Posted in Memoir, Salt Lake Stories | Comments Off on All In All Is All We Are

All In All Is All We Are – iii

[First Draft, cont’d]

“Everybody’s talking about where they’re going next year, after graduation.” Al had Jet in a headlock, the Golden loving every second of his master’s attention.

            “And…” I said.

            “And, I don’t know what I want yet. I thought you were going to apply again for midwifery school.”

            “There’s a few I wrote to, asked for applications.”

            He raised his eyebrows. I went on. “Frontier School of Midwifery, in Kentucky? That would be where I want to go. They’ve been around forever, I like the vibe of the place. More natural, helping the poor people in Appalachia.”

            He released Jet, giving him a final scratch behind the ears. “I don’t know…Kentucky…it’s east of the Continental Divide, you know. Humid, no mountains…”
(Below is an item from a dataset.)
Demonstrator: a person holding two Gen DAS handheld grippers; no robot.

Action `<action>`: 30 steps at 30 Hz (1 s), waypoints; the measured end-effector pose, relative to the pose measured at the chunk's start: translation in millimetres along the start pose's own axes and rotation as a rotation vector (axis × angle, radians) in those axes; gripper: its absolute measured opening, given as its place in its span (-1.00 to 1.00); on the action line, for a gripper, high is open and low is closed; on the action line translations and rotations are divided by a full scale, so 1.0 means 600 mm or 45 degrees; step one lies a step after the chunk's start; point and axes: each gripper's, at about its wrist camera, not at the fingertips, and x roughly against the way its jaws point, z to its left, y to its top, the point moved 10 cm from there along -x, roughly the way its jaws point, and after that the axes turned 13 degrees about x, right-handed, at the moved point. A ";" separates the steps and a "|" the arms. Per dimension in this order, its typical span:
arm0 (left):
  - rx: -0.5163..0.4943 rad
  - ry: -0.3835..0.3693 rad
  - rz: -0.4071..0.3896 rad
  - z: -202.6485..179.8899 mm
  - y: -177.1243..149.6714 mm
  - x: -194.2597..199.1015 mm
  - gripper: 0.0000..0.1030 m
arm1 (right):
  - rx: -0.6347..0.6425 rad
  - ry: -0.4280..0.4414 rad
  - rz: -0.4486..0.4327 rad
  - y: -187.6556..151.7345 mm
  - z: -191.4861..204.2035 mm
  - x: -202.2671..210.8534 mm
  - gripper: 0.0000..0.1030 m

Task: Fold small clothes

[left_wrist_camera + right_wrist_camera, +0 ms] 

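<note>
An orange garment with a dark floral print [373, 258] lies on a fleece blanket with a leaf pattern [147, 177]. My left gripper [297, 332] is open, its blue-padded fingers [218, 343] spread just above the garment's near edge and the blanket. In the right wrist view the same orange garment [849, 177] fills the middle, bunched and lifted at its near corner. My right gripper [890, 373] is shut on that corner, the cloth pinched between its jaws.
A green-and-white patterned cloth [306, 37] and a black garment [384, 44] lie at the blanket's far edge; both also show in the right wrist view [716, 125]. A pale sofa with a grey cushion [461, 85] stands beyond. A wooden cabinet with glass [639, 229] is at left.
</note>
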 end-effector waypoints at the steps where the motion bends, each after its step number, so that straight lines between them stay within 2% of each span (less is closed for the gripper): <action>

            He stood up and walked into the enclosed front porch. Barefoot, wearing bell-bottom muslin pants, string tie dangling in front, and a matching loose-fitting un-ironed shirt, with his shoulder-length wavy sun-beached hair and mid-summer beach tan, a familiar tug entwined me.

            Why can’t I do what I want, for once? I thought. “Wait,” I said. I hurried after him.

            The morning light, filtered through the porch windows, glittered prismatically on the scraggly plants Al had planted in small rust-colored pots. “There’s also a program in Salt Lake. University of Utah. The only one in the west,” I said.

            He brightened, turning to look down Wavecrest to the beach. “Salt Lake City! That’s where Snowbird and Alta are.”

            My heart began a war with the anger in my stomach, the thoughts of independence in my head. Was I going to let a man tell me what to do once again, take me away from where I wanted to go?

            “Is that a good school, Utah? That’d be really cool if you went there,” he said. “Should we go and look at it?

*******

Flying into Salt Lake one October weekend, the cloudless sky, snow-capped mountains, and blazing orange trees covering the valley floor contrasted with a tang of bitterness I still felt on having my choices restricted. From the middle seat, Al leaned over me and pointed out the window.

“That must be where Alta is, up that canyon! And down there, see the Temple, and the Capitol? Is that the University, up against the hills?”

Friday morning, I had an interview with the program director. I had wondered what we would do the rest of the time, but she scheduled a series of visits. I told her about my interest in Anthropology in college; she set me up with a University professor of clinical anthropology, Madelyn Leininger. I met with some current students, who rhapsodized about their classes, professors, and clinical work in locations at an Air Force base and down in New Mexico on the Navajo reservation. I began to feel as if I could fit in there. There would be friends to make, a new city to discover.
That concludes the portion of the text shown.